Premier long-métrage de Christian Vincent et gros succès à l’époque de sa sortie. Le scénario, très finement écrit, s’articule autour d’un personnage de Don Juan moderne et déploie un jeu de manipulations amoureuses, cynique et cruel, ravivant l’esprit d’un Choderlos de Laclos. Côté influences cinématographiques, on oscille entre Rohmer (pour l’abondance de dialogues, l’analyse des choses de l’amour, la présence de Fabrice Luchini – l’un de ses acteurs fétiches) et Deville (pour le mélange de séduction et de machination).

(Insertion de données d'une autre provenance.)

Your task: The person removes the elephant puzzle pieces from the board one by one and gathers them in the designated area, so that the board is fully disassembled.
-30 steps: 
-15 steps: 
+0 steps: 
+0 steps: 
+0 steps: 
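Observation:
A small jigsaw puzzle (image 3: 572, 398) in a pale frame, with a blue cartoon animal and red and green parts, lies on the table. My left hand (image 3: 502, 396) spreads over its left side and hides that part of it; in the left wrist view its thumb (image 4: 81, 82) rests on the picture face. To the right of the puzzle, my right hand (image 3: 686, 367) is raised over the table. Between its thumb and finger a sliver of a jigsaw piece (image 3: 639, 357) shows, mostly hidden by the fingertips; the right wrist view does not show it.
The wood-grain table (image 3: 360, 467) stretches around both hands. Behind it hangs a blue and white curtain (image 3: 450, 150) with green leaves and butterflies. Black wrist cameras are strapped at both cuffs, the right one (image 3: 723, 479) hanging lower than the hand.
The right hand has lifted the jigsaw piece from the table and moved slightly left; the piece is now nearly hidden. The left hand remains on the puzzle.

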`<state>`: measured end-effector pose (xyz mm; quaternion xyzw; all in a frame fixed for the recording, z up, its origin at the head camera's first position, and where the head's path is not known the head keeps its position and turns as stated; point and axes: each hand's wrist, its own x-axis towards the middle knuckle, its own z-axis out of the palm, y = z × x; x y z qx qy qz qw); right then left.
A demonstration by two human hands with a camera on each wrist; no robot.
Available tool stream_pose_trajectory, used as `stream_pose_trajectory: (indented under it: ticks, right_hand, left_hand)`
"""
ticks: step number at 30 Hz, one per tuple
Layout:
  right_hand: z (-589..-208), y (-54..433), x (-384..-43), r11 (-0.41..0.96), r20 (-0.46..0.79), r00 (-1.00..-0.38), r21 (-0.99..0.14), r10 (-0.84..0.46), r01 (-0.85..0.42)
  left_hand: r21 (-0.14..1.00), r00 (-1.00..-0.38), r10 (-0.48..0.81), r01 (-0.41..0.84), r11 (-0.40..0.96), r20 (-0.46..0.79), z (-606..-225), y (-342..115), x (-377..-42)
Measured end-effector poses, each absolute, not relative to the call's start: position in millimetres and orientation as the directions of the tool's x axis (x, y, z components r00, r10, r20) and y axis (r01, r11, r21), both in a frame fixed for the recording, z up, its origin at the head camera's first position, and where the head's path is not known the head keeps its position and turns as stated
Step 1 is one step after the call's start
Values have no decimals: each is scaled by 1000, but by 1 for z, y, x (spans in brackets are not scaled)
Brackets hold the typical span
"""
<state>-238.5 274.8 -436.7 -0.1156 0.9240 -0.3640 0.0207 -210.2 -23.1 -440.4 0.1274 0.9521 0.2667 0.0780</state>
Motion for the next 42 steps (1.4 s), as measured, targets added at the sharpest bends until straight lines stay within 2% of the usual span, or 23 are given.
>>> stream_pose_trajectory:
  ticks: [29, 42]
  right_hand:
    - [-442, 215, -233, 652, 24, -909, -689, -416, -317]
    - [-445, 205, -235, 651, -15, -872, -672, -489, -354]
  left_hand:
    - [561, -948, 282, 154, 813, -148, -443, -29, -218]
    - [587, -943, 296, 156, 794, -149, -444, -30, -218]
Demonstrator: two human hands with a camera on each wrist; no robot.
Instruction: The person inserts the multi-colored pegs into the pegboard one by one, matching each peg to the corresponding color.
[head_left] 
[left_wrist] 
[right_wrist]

Le personnage principal est formidablement détestable : dandy parisien, prétentieusement littéraire, précieux et ridicule, méprisant et cassant… Un rôle sur mesure pour Fabrice Luchini, excellent, même si ce rôle et cette composition laissent le film en équilibre précaire entre antipathie et sympathie, l’inclinaison sympathique allant naturellement vers le personnage de Judith Henry, parfait contrepoint de fraîcheur, sensibilité, spontanéité. Ayant pour cadre un Paris qui répond à une certaine mythologie littéraire des bars et cafés, le film titille la curiosité en permanence, se teinte d’une jolie amertume et se conclut sur une scène qui reste à interpréter.

César 1991 du meilleur scénario et de la meilleure première œuvre.